Winter 2023
Stanford University
CS 224N provides an in-depth introduction to neural networks for NLP, focusing on end-to-end neural models. The course covers topics such as word vectors, recurrent neural networks, and transformer models, among others.
Natural language processing (NLP) is a crucial part of artificial intelligence (AI), modeling how people share information. In recent years, deep learning approaches have obtained very high performance on many NLP tasks. In this course, students gain a thorough introduction to cutting-edge neural networks for NLP.
Proficiency in Python All class assignments will be in Python (using NumPy and PyTorch). If you need to remind yourself of Python, or you're not very familiar with NumPy, you can come to the Python review session in week 1 (listed in the schedule). If you have a lot of programming experience but in a different language (e.g. C/C++/Matlab/Java/Javascript), you will probably be fine.
College Calculus, Linear Algebra (e.g. MATH 51, CME 100) You should be comfortable taking (multivariable) derivatives and understanding matrix/vector notation and operations.
Basic Probability and Statistics (e.g. CS 109 or equivalent) You should know the basics of probabilities, gaussian distributions, mean, standard deviation, etc.

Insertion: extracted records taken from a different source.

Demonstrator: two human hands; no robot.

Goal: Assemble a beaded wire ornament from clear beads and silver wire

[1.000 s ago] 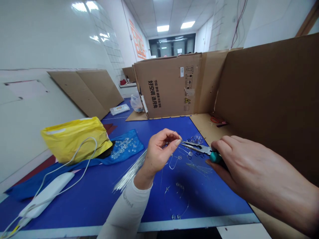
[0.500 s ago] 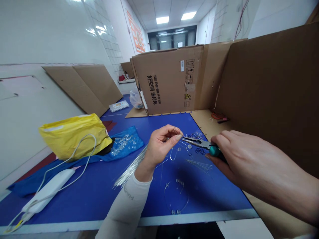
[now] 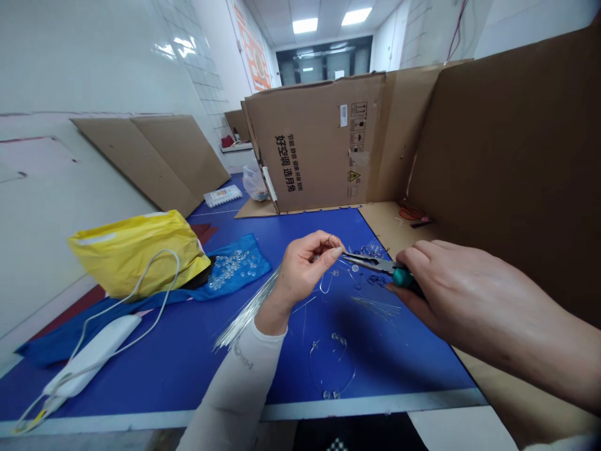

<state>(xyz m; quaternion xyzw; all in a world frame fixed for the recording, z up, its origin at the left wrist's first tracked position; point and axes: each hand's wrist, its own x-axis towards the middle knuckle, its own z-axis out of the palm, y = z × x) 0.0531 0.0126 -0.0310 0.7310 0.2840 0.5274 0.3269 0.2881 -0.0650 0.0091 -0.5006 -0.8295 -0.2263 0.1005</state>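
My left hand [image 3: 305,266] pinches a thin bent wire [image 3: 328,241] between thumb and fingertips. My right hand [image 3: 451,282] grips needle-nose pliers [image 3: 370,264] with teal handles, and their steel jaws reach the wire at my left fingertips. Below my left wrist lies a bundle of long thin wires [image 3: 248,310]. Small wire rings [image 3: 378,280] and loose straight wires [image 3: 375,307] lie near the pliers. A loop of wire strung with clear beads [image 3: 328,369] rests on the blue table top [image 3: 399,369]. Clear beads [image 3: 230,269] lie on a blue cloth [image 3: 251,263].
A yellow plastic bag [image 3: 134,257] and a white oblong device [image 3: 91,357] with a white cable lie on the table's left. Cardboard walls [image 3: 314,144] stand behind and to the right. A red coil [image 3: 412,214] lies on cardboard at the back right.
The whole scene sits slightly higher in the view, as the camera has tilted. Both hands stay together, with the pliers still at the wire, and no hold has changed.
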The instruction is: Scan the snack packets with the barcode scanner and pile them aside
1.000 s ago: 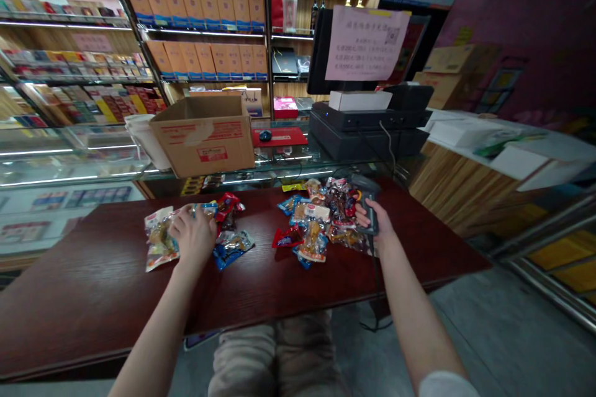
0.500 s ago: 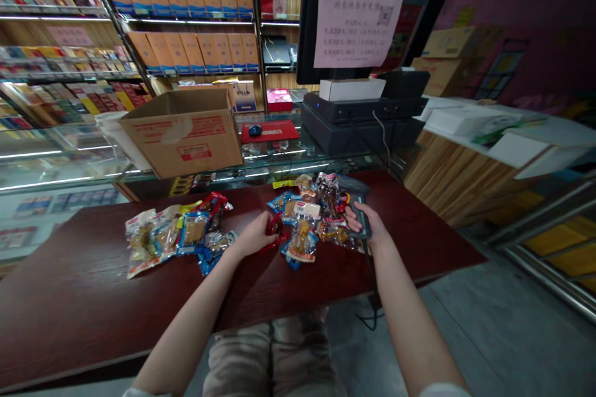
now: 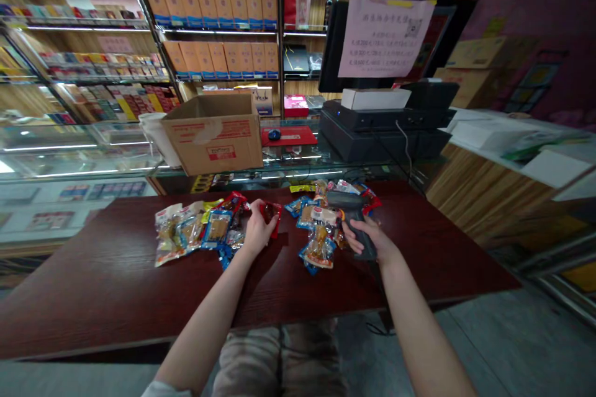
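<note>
My left hand is closed on a red snack packet with dark contents, at the right edge of the left pile. That pile holds several sealed snack packets, among them a large clear one and a blue-edged one. My right hand grips the handle of a dark barcode scanner, its head pointing left over the right pile. In the right pile lie several more packets, including a clear one with brown food at the near side. The scanner partly covers packets behind it.
The packets lie on a dark red-brown tabletop. Behind it, an open cardboard box stands on a glass counter, near a mouse on a red mat. A black cash drawer sits below a monitor with a paper sign.
My left hand has carried the red packet leftward from the right pile to the left pile. The scanner has lifted and turned left in my right hand. The camera view has shifted.
</note>
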Tool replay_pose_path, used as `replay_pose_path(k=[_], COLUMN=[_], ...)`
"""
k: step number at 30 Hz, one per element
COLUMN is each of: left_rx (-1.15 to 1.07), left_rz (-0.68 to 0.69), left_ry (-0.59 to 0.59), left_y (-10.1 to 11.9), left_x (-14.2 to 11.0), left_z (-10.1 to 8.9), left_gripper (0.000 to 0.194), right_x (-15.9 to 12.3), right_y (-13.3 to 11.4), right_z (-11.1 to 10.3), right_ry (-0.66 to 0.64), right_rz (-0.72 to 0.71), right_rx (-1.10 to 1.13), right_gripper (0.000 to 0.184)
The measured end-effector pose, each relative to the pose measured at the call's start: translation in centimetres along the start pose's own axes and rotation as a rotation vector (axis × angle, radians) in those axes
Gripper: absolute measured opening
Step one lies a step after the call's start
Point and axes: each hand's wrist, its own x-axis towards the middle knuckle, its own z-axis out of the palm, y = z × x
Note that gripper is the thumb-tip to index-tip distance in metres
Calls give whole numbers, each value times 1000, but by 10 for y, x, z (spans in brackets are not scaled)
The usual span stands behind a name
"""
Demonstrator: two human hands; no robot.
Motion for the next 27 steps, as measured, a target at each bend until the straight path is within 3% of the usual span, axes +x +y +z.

Foundations of Machine Learning (e.g. CS221, CS229, CS230, or CS124) We will be formulating cost functions, taking derivatives and performing optimization with gradient descent. If you already have basic machine learning and/or deep learning knowledge, the course will be easier; however it is possible to take CS224n without it. There are many introductions to ML, in webpage, book, and video form. One approachable introduction is Hal Daumé’s in-progress A Course in Machine Learning. Reading the first 5 chapters of that book would be good background. Knowing the first 7 chapters would be even better!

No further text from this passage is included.